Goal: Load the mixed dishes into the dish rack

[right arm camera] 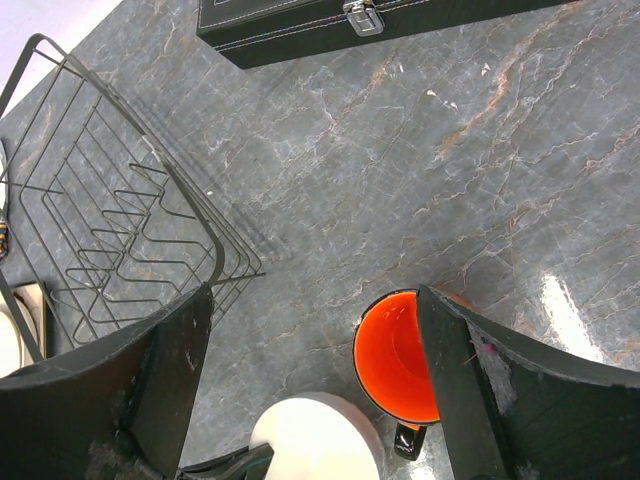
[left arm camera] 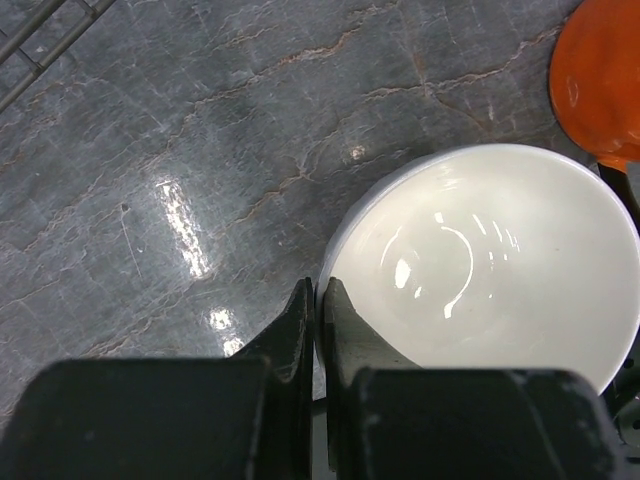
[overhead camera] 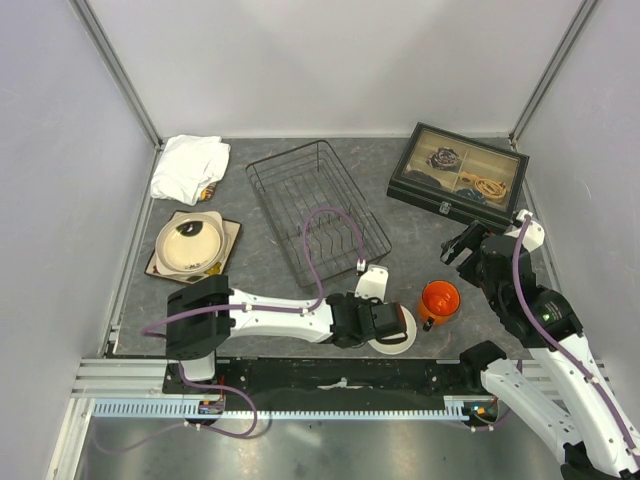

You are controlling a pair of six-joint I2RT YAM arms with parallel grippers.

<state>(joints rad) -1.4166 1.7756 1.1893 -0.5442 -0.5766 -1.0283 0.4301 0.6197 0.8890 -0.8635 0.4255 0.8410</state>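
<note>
Counter point(overhead camera: 265, 270): grey, marbled, walled on the left, far and right sides. Both arm bases are at the near edge.
Dish rack point(overhead camera: 318, 210): mid-counter toward the far edge, set askew, with one corner pointing at the near edge. No dish is in it.
White bowl point(overhead camera: 398, 330): upright, close to the near edge, about centre.
Left pincer point(left arm camera: 316, 290): closed, with the tips pressed together right at the bowl's left rim. Whether the rim is caught between them I cannot tell.
Orange mug point(right arm camera: 395, 360): upright, just right of the bowl, with its handle turned toward the near edge.
Right pincer point(right arm camera: 315, 295): jaws spread wide and holding nothing, above the counter beyond the mug and short of the black box point(overhead camera: 458, 175).
Round plate point(overhead camera: 188, 245): lies on the square plate point(overhead camera: 230, 232), near the left edge.
White cloth point(overhead camera: 190, 165): far-left corner, close behind the plates.
Black box: far-right corner, well apart from the rack.
Open room: there is bare counter between the rack's right side and the mug and box. A narrower strip lies between the rack and the plates.
</note>
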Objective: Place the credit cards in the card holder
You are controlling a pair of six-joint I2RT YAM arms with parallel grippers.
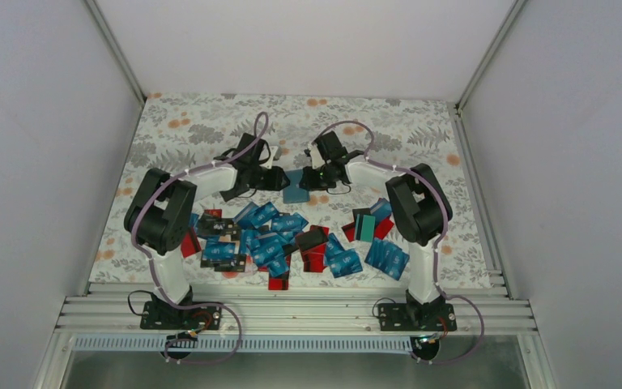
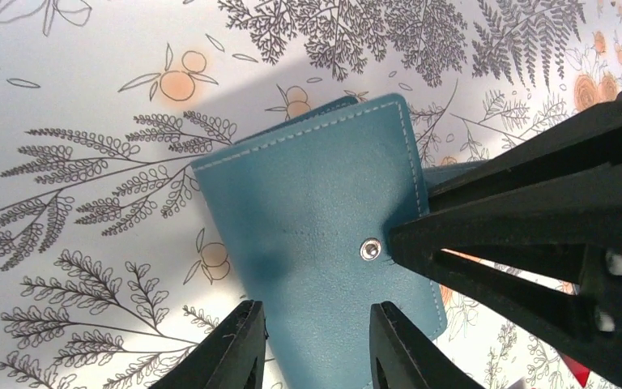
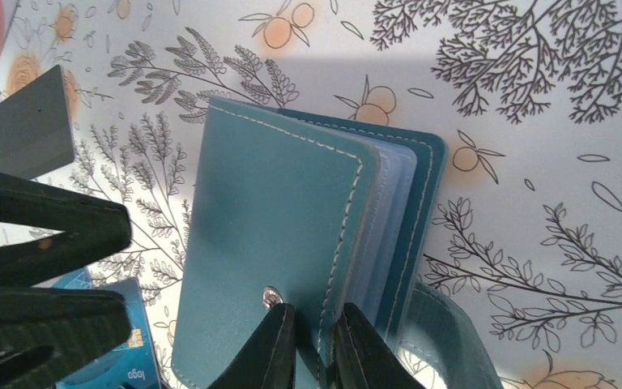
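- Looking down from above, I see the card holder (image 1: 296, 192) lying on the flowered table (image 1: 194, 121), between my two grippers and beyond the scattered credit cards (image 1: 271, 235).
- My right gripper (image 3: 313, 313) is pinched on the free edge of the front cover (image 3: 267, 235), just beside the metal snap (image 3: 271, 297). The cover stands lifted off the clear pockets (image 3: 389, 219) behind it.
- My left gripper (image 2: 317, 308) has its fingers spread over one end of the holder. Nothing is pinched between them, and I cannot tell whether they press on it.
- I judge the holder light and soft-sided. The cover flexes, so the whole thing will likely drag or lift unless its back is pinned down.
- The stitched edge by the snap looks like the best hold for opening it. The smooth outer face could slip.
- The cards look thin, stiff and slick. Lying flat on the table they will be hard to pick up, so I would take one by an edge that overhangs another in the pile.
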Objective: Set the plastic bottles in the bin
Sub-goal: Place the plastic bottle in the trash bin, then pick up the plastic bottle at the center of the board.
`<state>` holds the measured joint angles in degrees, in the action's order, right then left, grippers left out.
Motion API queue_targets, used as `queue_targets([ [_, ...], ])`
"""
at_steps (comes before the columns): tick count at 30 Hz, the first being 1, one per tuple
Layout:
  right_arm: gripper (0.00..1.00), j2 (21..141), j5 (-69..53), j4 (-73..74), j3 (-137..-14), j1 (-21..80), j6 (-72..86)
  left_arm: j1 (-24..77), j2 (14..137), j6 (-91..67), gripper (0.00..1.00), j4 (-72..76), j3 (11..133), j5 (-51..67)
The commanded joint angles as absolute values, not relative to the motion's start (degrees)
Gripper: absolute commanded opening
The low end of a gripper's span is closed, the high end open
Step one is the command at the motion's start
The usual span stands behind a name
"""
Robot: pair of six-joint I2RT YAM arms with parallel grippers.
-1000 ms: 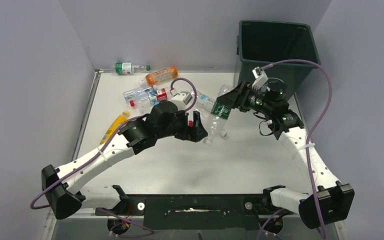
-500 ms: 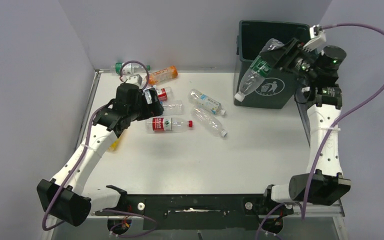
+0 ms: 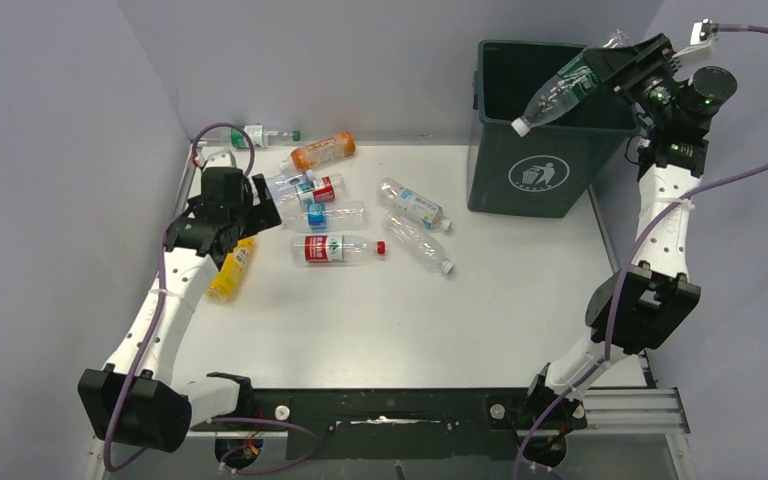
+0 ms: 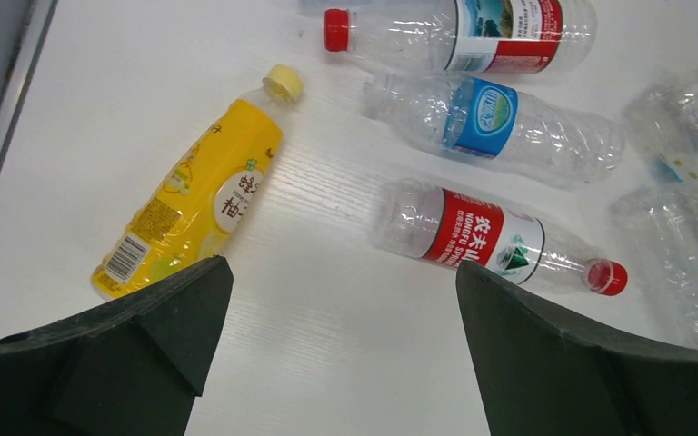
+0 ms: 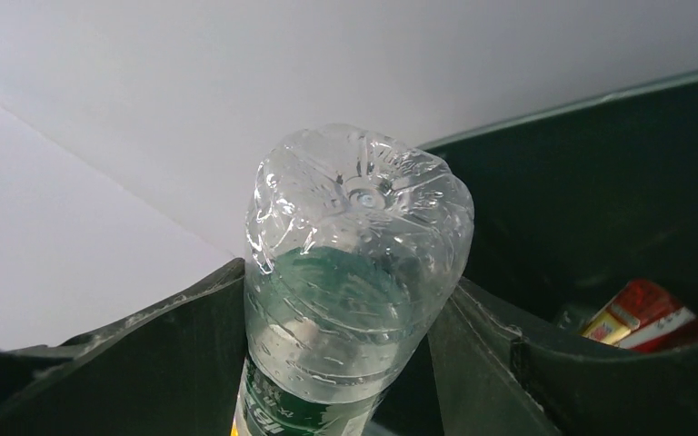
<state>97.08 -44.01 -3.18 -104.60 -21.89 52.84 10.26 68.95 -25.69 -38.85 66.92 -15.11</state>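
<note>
White table (image 4: 327,363): matt, with a faint wood-like grain. Yellow bottle (image 4: 195,195): glossy opaque plastic. Red-labelled bottle (image 4: 491,241): thin, clear, dented plastic with a shiny printed wrap. Bin (image 3: 540,180): smooth dark green plastic with a dull sheen. Above the bin, a green-labelled bottle (image 5: 354,209): clear, crumpled, glinting plastic. Left claw (image 4: 338,272) and right claw (image 5: 350,282): matt, dark fingers.

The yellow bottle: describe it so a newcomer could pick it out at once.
On the white table, look along the left edge. The yellow bottle lies there on its side, left of the cluster of clear bottles. It alone is opaque yellow with a yellow cap; those have red or blue labels.
</note>
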Motion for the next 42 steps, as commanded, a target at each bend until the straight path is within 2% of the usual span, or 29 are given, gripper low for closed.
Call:
queue_targets([
  [1,0.63,100.25,-43.92,-20.24,-109.41,-23.56,62.68,9.37,69.63,-23.26,0.97,-37.12,66.90,-19.84],
  [7,0.63,105.79,-40.83,-31.31,-111.74,-24.91,68.37,9.23,71.35,-23.20,0.97,-37.43,65.36,-21.50],
  [16,0.67,112.74,-36.08,-20.69,-118.48,-21.56,55.35,7.58,75.02,-21.75,0.97,-38.64,64.48,-22.48],
  [24,0.87,116.45,-33.94,-2.57,-128.01,-16.07,39.47,5.24,78.96,-20.30,0.97,-39.72,64.29,-23.78],
  [30,0.99,114.40,-35.60,3.29,-127.12,-16.35,35.28,1.31,80.11,-18.13,0.98,-38.24,62.78,-23.14],
  [42,0.98,96.61,-43.34,14.08,-118.46,-19.91,29.97,0.35,84.46,-15.90,0.98,-38.33,64.66,-23.35],
])
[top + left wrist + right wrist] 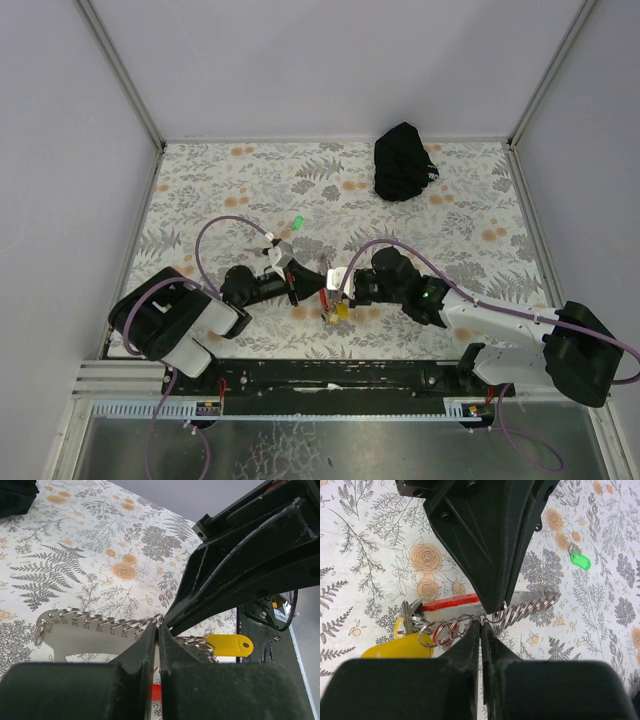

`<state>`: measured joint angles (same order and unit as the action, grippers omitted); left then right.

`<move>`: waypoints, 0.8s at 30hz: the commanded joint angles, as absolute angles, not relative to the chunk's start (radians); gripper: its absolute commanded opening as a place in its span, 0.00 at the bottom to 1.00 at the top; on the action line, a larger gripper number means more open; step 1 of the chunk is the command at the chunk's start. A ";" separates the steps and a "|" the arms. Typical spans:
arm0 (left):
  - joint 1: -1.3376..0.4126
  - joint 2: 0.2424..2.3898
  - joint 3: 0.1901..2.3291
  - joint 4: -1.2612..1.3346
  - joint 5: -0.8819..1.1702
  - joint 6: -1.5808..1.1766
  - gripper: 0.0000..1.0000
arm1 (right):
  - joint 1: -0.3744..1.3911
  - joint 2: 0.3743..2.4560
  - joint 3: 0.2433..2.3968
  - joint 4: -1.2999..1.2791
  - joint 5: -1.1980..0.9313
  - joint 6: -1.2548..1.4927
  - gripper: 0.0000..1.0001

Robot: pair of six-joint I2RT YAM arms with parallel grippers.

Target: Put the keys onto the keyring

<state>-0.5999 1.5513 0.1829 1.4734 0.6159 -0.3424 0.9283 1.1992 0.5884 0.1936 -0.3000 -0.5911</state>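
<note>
Your left gripper [157, 630] and right gripper [481, 625] meet tip to tip, jaws clamped on the keyring [495, 614], with the green key [580, 560] lying well apart beyond them; uneven pulling could yank it free.

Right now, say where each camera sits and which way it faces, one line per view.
Top external: above and behind, looking down on the floral table; left arm, right arm show.
Left wrist: looks along the shut left hand at the keyring; right hand opposite.
Right wrist: looks along its shut hand at the keyring; left hand opposite, green key beyond.
Shared by both wrists: the yellow tag.
</note>
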 commanded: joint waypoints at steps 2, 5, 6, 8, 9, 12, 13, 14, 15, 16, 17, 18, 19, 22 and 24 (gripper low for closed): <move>-0.598 1.527 0.180 1.592 0.565 -0.287 0.00 | 0.946 1.177 0.571 0.195 -0.362 -0.555 0.11; -0.597 1.544 0.201 1.553 0.629 -0.245 0.00 | 0.946 1.142 0.557 0.187 -0.363 -0.534 0.17; -0.597 1.551 0.203 1.553 0.649 -0.235 0.00 | 0.946 1.134 0.557 0.179 -0.364 -0.526 0.19; -0.596 1.560 0.203 1.552 0.673 -0.208 0.00 | 0.946 1.116 0.558 0.153 -0.360 -0.511 0.22; -0.596 1.560 0.201 1.542 0.683 -0.191 0.00 | 0.945 1.104 0.559 0.140 -0.353 -0.507 0.22; -0.594 1.549 0.197 1.509 0.718 -0.139 0.00 | 0.945 1.050 0.548 0.123 -0.316 -0.494 0.24; -0.593 1.545 0.196 1.498 0.728 -0.123 0.00 | 0.945 1.034 0.542 0.128 -0.297 -0.492 0.25; -0.592 1.539 0.195 1.482 0.736 -0.109 0.00 | 0.946 1.021 0.535 0.137 -0.279 -0.492 0.27; -0.593 1.532 0.196 1.467 0.741 -0.096 0.00 | 0.946 1.010 0.526 0.148 -0.259 -0.495 0.28; -0.592 1.525 0.197 1.452 0.748 -0.086 0.00 | 0.945 1.005 0.521 0.159 -0.240 -0.495 0.29; -0.592 1.518 0.199 1.438 0.756 -0.077 0.00 | 0.946 1.005 0.515 0.170 -0.227 -0.496 0.30; -0.592 1.513 0.199 1.430 0.766 -0.068 0.00 | 0.945 1.009 0.512 0.180 -0.216 -0.499 0.30; -0.592 1.505 0.199 1.422 0.773 -0.065 0.00 | 0.945 1.019 0.516 0.183 -0.209 -0.503 0.30; -0.592 1.493 0.199 1.407 0.787 -0.056 0.00 | 0.945 1.047 0.519 0.207 -0.205 -0.513 0.31; -0.592 1.483 0.199 1.400 0.796 -0.052 0.00 | 0.945 1.061 0.516 0.232 -0.203 -0.517 0.31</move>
<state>-0.5991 1.5188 0.1814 1.3823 0.7551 -0.1040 0.9360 1.0409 0.5163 0.1501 -0.2401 -0.5137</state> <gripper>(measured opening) 0.008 0.305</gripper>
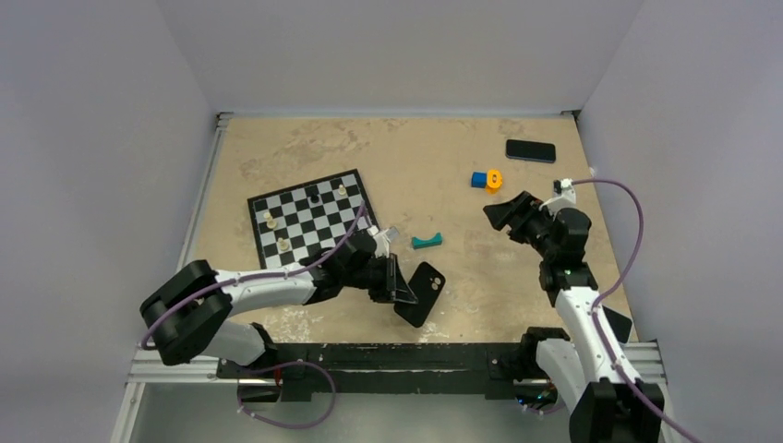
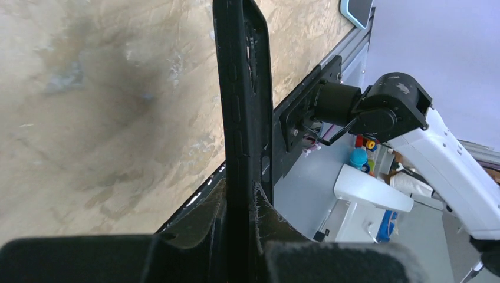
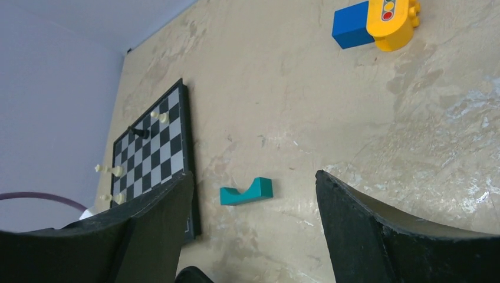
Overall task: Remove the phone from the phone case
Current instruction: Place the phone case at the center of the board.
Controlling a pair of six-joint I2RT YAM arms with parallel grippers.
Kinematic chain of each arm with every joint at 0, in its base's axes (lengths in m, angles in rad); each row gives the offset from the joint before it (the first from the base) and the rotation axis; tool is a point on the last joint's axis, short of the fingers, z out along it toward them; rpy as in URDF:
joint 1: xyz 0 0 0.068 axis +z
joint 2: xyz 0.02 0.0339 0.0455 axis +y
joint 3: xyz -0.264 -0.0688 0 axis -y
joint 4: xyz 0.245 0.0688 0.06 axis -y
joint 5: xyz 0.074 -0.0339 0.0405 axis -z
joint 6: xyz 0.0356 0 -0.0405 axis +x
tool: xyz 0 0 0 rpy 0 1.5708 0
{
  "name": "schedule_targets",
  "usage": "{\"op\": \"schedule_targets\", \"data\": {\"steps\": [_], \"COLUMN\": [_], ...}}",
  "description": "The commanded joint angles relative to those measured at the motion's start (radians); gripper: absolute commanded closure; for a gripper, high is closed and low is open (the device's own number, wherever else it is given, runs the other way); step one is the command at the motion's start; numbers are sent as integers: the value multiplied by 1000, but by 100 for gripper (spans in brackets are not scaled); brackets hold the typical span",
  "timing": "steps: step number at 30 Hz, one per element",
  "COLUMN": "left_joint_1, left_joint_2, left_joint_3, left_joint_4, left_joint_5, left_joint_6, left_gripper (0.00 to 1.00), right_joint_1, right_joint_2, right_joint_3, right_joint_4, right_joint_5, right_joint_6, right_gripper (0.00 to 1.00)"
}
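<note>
Left gripper [image 2: 242, 247] clenched the seemingly empty phone case [image 1: 425, 291] upright at near centre, right gripper [image 3: 253, 177] hung released, the phone [image 2: 357, 10] apparently lay near the right edge, so the case wanted lowering flat before release.

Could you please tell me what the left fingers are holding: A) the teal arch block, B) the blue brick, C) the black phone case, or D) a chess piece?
C: the left fingers are shut on the edge of the phone case, as the left wrist view shows.
</note>
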Motion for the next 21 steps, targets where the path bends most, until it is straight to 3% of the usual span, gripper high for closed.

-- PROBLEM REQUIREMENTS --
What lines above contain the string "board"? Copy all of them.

-- OUTPUT FOR THIS TASK --
Sub-goal: Place the plastic bottle in the trash bin, then pick up the plastic bottle at the center of the board.
Current instruction: Place the phone case at the center of the board.

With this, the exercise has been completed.